2006-07-25 Thread Bob Molloy



Hi All,
 Flaming mufflers! 
Just picked up this story from Spain which claims the use of plankton (that 
fluorescent stuff that lights up the sea in tropic zones) to make 
biofuel.

SPANISH FIRM CLAIMS TO MAKE OIL FROM 
PLANKTON

TUESDAY , 25 JULY 2006 

MADRID: A Spanish company has claimed to have 
developed a method of breeding plankton and turning the marine plants into oil, 
providing a potentially inexhaustible source of clean fuel. 
Vehicle tests are some time away because the 
company, Bio Fuel Systems, has not yet tried refining the dark green coloured 
crude oil phytoplankton turn into, a spokesman said. 

Bio Fuel Systems is a wholly Spanish firm, formed 
this year in eastern Spain after three years of research by scientists and 
engineers connected with the University of Alicante. 
"Bio Fuel Systems has developed a process that 
converts energy, based on three elements: solar energy, photosynthesis and an 
electromagnetic field," it said in a press release. 
"That process allows us to obtain biopetroleum, 
equivalent to that of fossil origin." 

Phytoplankton, like other plants, absorb carbon 
dioxide as they grow.

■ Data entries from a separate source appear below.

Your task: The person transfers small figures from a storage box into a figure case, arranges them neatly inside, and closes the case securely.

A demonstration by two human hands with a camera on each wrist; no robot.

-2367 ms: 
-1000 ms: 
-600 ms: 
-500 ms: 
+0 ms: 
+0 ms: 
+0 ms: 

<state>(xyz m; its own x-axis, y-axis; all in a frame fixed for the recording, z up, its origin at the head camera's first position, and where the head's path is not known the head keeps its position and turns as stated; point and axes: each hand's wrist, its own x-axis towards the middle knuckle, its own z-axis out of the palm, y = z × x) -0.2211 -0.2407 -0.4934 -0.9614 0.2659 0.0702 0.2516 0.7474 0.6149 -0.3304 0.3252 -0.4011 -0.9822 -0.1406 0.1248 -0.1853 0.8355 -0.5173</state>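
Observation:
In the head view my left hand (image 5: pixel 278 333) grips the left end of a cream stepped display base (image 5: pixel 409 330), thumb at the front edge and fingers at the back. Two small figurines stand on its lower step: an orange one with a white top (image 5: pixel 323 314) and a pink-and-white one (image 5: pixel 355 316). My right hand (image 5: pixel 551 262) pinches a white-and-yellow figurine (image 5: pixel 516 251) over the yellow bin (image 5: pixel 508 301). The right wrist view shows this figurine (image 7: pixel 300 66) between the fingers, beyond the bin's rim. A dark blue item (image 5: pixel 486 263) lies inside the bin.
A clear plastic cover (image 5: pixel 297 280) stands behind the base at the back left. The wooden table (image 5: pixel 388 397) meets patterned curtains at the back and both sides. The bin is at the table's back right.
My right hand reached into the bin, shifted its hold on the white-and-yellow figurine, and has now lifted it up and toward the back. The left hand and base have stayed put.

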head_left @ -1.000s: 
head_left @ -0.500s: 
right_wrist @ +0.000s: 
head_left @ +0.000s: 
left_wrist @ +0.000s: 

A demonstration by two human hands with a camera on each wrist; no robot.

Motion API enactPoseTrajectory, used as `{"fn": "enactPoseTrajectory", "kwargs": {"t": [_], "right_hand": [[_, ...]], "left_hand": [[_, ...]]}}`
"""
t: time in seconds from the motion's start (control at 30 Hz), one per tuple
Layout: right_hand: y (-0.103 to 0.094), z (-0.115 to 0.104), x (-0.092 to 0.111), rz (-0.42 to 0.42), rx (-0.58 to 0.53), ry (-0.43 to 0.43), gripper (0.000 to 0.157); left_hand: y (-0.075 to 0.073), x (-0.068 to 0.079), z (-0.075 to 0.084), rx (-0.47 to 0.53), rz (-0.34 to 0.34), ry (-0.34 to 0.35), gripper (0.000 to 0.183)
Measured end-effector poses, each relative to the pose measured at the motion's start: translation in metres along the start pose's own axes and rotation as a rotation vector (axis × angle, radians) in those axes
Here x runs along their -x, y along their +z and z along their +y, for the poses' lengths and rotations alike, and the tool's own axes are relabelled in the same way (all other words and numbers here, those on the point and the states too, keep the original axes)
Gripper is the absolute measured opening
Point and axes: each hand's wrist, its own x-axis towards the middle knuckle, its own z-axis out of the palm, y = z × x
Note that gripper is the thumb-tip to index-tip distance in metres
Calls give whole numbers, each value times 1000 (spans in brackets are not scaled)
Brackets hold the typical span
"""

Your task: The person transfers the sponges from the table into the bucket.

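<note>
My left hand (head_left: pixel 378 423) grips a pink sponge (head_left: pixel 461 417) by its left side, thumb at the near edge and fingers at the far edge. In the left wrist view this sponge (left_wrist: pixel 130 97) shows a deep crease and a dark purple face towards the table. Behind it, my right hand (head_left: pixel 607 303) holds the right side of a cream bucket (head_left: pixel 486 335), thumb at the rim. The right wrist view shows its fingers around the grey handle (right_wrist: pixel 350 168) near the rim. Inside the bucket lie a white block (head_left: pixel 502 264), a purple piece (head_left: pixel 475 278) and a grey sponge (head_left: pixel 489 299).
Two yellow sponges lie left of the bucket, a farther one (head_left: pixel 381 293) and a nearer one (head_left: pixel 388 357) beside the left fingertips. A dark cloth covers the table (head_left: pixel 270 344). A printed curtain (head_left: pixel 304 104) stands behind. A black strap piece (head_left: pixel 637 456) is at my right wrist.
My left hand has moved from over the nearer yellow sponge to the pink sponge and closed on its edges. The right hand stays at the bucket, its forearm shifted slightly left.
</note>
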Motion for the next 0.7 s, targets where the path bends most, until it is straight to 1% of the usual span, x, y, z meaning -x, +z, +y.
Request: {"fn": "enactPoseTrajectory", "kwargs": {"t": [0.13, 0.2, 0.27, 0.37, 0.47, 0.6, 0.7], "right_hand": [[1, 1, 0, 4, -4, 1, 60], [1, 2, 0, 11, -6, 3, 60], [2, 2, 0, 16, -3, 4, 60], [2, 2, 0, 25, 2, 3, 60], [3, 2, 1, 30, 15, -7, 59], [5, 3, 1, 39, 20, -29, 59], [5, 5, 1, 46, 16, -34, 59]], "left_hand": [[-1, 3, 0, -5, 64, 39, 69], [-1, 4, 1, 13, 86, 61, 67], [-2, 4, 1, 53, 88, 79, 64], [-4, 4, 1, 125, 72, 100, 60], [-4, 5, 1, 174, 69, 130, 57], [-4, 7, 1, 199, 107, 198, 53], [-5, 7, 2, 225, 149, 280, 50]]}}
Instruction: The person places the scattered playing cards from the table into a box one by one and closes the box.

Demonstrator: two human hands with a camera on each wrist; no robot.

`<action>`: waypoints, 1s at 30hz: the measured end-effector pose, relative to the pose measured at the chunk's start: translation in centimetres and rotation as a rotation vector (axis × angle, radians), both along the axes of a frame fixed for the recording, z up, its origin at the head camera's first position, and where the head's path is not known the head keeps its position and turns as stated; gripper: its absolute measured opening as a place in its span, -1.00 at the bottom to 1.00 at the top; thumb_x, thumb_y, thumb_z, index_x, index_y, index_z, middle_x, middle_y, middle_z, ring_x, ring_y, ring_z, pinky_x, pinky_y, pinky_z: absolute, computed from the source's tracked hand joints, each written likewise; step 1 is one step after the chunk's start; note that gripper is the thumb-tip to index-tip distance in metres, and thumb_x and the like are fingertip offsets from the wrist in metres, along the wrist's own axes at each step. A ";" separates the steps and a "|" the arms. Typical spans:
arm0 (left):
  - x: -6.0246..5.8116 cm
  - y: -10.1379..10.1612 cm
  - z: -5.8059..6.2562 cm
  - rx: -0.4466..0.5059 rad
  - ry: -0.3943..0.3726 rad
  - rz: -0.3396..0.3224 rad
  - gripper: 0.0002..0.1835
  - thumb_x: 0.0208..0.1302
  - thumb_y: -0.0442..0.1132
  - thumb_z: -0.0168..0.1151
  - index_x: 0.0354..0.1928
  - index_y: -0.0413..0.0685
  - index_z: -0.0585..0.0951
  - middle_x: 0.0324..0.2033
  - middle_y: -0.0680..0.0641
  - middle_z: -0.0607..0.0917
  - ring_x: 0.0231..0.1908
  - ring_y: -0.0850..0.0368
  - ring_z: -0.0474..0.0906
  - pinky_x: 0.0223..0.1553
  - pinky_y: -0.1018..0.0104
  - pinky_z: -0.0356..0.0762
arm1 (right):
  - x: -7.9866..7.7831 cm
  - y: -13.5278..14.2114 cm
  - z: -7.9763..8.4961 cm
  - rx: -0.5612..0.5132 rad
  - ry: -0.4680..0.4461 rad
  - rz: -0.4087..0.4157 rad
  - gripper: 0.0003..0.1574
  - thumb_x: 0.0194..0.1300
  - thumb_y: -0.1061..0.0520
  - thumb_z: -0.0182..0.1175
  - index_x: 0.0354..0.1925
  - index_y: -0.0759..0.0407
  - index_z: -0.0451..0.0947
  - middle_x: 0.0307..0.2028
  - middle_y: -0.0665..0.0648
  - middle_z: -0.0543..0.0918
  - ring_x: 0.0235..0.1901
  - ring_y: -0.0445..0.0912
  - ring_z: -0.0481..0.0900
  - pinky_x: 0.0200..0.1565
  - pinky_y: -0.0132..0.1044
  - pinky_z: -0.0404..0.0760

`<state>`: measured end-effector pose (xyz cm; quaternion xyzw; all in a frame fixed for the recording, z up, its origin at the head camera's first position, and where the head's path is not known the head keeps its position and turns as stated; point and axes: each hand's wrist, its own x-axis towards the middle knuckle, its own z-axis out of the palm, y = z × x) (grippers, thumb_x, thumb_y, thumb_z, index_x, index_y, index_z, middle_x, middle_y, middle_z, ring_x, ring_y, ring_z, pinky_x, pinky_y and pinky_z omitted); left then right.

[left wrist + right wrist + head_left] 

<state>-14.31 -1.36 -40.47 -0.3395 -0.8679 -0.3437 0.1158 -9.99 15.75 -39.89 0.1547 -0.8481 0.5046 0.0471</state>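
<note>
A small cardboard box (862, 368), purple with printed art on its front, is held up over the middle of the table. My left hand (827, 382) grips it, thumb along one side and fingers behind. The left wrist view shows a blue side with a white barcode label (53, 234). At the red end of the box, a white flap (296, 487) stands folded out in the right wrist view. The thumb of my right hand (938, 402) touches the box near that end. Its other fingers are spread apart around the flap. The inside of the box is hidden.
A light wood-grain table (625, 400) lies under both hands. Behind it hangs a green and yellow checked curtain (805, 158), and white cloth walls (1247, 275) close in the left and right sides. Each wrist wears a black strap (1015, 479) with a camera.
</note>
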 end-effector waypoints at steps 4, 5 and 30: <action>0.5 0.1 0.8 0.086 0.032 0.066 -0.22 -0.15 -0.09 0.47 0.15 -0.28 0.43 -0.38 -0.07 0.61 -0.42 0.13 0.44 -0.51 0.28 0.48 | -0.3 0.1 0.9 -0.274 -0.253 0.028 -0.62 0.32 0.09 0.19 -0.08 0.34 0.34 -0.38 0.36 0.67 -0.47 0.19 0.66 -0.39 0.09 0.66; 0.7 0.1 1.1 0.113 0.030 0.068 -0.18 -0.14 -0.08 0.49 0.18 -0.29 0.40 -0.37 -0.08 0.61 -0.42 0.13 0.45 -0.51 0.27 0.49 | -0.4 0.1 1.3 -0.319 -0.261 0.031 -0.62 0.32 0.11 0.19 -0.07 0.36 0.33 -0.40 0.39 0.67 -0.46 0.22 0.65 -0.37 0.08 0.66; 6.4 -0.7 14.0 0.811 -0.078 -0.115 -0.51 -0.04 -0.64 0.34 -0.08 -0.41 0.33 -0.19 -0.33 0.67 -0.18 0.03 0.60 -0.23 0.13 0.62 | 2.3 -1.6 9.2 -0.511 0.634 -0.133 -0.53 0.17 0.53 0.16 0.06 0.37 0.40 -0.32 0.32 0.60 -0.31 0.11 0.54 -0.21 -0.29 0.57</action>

Scientists have examined the possibility of stimulating 
growth of the single cell plants as a means of reducing the amount of CO2 in the 
atmosphere. 
CO2, liberated by burning fossil fuels like coal, 
oil and gas, is widely held responsible for global warming. 

Bio Fuel Systems said its new fuel would reduce 
CO2, was free of other contaminants like sulphur dioxide and would be cheaper 
than fossil oil is now. 
"Our system of bioconversion is about 400 times 
more productive than any other plant-based system producing oil or ethanol," it 
said, referring to currently available biofuels made from plants like maize or 
oilseeds. 

Bio Fuel Systems is working with scientists at the 
University of Alicante on the project. It has drawn up industrial plans to make 
the fuel and says it will be able to start continuous production in 14 to 18 
months.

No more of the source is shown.